Given information:
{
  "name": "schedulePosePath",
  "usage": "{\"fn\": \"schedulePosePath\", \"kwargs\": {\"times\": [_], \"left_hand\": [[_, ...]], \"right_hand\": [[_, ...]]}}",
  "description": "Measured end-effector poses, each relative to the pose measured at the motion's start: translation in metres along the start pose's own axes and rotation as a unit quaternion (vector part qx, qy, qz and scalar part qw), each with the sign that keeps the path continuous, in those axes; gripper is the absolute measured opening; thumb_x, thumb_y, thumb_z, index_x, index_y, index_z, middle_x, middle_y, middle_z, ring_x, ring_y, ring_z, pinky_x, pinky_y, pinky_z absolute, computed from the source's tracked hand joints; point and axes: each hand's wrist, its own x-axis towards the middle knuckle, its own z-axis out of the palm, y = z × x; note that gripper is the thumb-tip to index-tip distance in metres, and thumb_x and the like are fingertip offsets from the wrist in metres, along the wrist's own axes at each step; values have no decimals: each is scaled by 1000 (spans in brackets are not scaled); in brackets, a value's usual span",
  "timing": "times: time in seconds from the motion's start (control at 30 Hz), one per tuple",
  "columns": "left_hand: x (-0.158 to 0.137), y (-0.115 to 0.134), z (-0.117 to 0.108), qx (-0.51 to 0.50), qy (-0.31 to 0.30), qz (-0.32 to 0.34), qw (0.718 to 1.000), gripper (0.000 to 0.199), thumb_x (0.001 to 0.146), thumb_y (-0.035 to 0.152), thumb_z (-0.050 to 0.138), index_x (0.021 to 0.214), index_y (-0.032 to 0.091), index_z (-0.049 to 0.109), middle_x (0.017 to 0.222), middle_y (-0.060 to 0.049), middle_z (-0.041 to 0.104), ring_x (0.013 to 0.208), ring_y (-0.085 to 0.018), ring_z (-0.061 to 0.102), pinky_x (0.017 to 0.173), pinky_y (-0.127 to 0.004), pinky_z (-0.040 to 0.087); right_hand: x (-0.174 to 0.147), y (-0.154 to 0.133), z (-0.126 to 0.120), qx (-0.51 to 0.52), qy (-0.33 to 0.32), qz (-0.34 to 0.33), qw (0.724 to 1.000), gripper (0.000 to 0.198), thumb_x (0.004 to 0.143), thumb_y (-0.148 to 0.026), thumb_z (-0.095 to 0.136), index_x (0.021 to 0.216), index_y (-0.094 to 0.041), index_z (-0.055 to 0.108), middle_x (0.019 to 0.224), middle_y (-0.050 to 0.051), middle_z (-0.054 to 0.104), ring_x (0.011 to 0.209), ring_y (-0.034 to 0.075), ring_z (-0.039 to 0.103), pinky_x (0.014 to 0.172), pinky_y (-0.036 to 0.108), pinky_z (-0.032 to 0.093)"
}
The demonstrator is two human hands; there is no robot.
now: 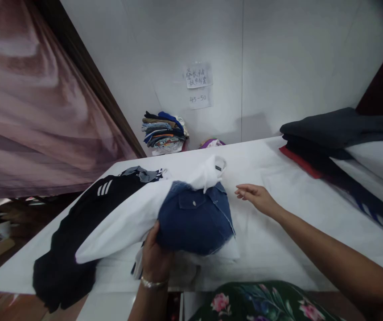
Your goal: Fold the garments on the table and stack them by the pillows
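A denim jacket (194, 227) with a white hood (209, 171) and a white sleeve (127, 223) lies bunched over the white tabletop. Its blue body shows a buttoned pocket flap. My left hand (158, 258), a bracelet at its wrist, grips the jacket's lower left side, thumb on top and fingers hidden beneath. To the right of the collar, my right hand (258, 198) hovers apart from the cloth, fingers stretched out and holding nothing. A black garment (77, 227) with white stripes lies to the left, partly under the white sleeve.
Dark clothes (338, 129) are piled at the right. A folded stack of clothes (164, 131) stands by the wall beyond the white table (261, 160), below handwritten paper signs (199, 80). A pink curtain (37, 98) hangs at the left. The table's near edge is close to my body.
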Motion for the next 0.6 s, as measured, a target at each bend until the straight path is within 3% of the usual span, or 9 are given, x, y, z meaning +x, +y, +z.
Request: {"fn": "schedulePosePath", "kwargs": {"times": [0.1,0.17,0.37,0.6], "left_hand": [[-5,4,-21,-137,84,-159,974,31,90,50,39,78,65,64,86,30,62,82,-15,70,77,-30,59],[-9,6,-28,-154,111,-201,961,30,87,51,42,72,63,65,85,30,61,82,-15,70,77,-30,58],[-15,15,-36,-132,97,-164,973,30,85,51,40,74,65,64,80,30,60,74,-16,71,71,-34,59],[-34,19,-53,-125,116,-138,976,29,81,56,40,72,62,66,74,25,61,62,-20,70,63,-38,60]], "right_hand": [[34,34,-15,-15,43,106,993,30,74,-32,66,101,-18,68,92,9,72,75,19,67,68,34,56],[54,46,-14,-17,45,148,988,33,72,-26,67,104,-18,67,97,11,70,78,19,66,65,32,55],[113,56,27,-14,5,165,986,59,70,-15,60,128,-17,52,127,16,58,104,24,60,74,36,56],[168,50,86,-61,-98,116,987,82,64,-5,46,144,-18,36,147,12,39,133,24,37,94,37,48]]}}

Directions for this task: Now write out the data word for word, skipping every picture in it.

Exercise result:
{
  "name": "schedulePosePath",
  "usage": "{\"fn\": \"schedulePosePath\", \"kwargs\": {\"times\": [_], \"left_hand\": [[_, ...]], \"right_hand\": [[_, ...]]}}",
  "description": "Measured end-effector poses, each relative to the pose measured at the motion's start: translation in metres along the start pose's own axes and rotation as a unit quaternion (vector part qx, qy, qz and scalar part qw), each with the sign that keeps the path continuous, in those axes; gripper is the absolute measured opening; thumb_x, thumb_y, thumb_z, index_x, index_y, index_z, middle_x, middle_y, middle_z, ring_x, ring_y, ring_z, pinky_x, pinky_y, pinky_z absolute, computed from the source's tracked hand joints; point and axes: each hand's wrist, its own x-axis towards the middle knuckle, its own z-axis out of the palm, y = z × x; note that gripper is the thumb-tip to index-tip distance in metres, and thumb_x and the like are fingertip offsets from the wrist in metres, along the wrist's own axes at each step; values have no decimals: each is scaled by 1000 (spans in brackets are not scaled); in brackets, a value's usual span",
  "timing": "times: time in seconds from the motion's start (control at 30 Hz), one per tuple",
  "columns": "left_hand: x (-0.158 to 0.137), y (-0.115 to 0.134), z (-0.117 to 0.108), qx (-0.51 to 0.50), qy (-0.31 to 0.30), qz (-0.32 to 0.34), qw (0.718 to 1.000), gripper (0.000 to 0.199), thumb_x (0.001 to 0.146), thumb_y (-0.035 to 0.152), thumb_z (-0.050 to 0.138), index_x (0.021 to 0.214), index_y (-0.032 to 0.091), index_z (-0.049 to 0.109), middle_x (0.017 to 0.222), middle_y (-0.060 to 0.049), middle_z (-0.041 to 0.104), ring_x (0.013 to 0.208), ring_y (-0.085 to 0.018), ring_z (-0.061 to 0.102), pinky_x (0.017 to 0.173), pinky_y (-0.127 to 0.004), pinky_z (-0.040 to 0.087); right_hand: x (-0.174 to 0.147), y (-0.154 to 0.133), z (-0.126 to 0.120), qx (-0.51 to 0.52), qy (-0.33 to 0.32), qz (-0.34 to 0.33), qw (0.724 to 1.000), gripper (0.000 to 0.198), thumb_x (0.004 to 0.143), thumb_y (-0.148 to 0.026), thumb_z (-0.095 to 0.136), index_x (0.021 to 0.216), index_y (-0.094 to 0.041), index_z (-0.055 to 0.108), middle_x (0.019 to 0.224), middle_y (-0.050 to 0.051), middle_z (-0.054 to 0.104), ring_x (0.011 to 0.209), ring_y (-0.034 to 0.075), ring_z (-0.039 to 0.103), pinky_x (0.014 to 0.172), pinky_y (-0.036 to 0.108), pinky_z (-0.032 to 0.093)"
}
The demonstrator is two human hands; there is no robot.
now: 
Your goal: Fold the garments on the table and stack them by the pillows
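A denim jacket (194, 227) with a white hood (209, 171) and a white sleeve (127, 223) lies bunched over the white tabletop. Its blue body shows a buttoned pocket flap. My left hand (158, 258), a bracelet at its wrist, grips the jacket's lower left side, thumb on top and fingers hidden beneath. To the right of the collar, my right hand (258, 198) hovers apart from the cloth, fingers stretched out and holding nothing. A black garment (77, 227) with white stripes lies to the left, partly under the white sleeve.
Dark clothes (338, 129) are piled at the right. A folded stack of clothes (164, 131) stands by the wall beyond the white table (261, 160), below handwritten paper signs (199, 80). A pink curtain (37, 98) hangs at the left. The table's near edge is close to my body.
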Motion for the next 0.6 s, as measured, a target at each bend until the straight path is within 3% of the usual span, or 9 are given, x, y, z meaning +x, +y, +z.
Request: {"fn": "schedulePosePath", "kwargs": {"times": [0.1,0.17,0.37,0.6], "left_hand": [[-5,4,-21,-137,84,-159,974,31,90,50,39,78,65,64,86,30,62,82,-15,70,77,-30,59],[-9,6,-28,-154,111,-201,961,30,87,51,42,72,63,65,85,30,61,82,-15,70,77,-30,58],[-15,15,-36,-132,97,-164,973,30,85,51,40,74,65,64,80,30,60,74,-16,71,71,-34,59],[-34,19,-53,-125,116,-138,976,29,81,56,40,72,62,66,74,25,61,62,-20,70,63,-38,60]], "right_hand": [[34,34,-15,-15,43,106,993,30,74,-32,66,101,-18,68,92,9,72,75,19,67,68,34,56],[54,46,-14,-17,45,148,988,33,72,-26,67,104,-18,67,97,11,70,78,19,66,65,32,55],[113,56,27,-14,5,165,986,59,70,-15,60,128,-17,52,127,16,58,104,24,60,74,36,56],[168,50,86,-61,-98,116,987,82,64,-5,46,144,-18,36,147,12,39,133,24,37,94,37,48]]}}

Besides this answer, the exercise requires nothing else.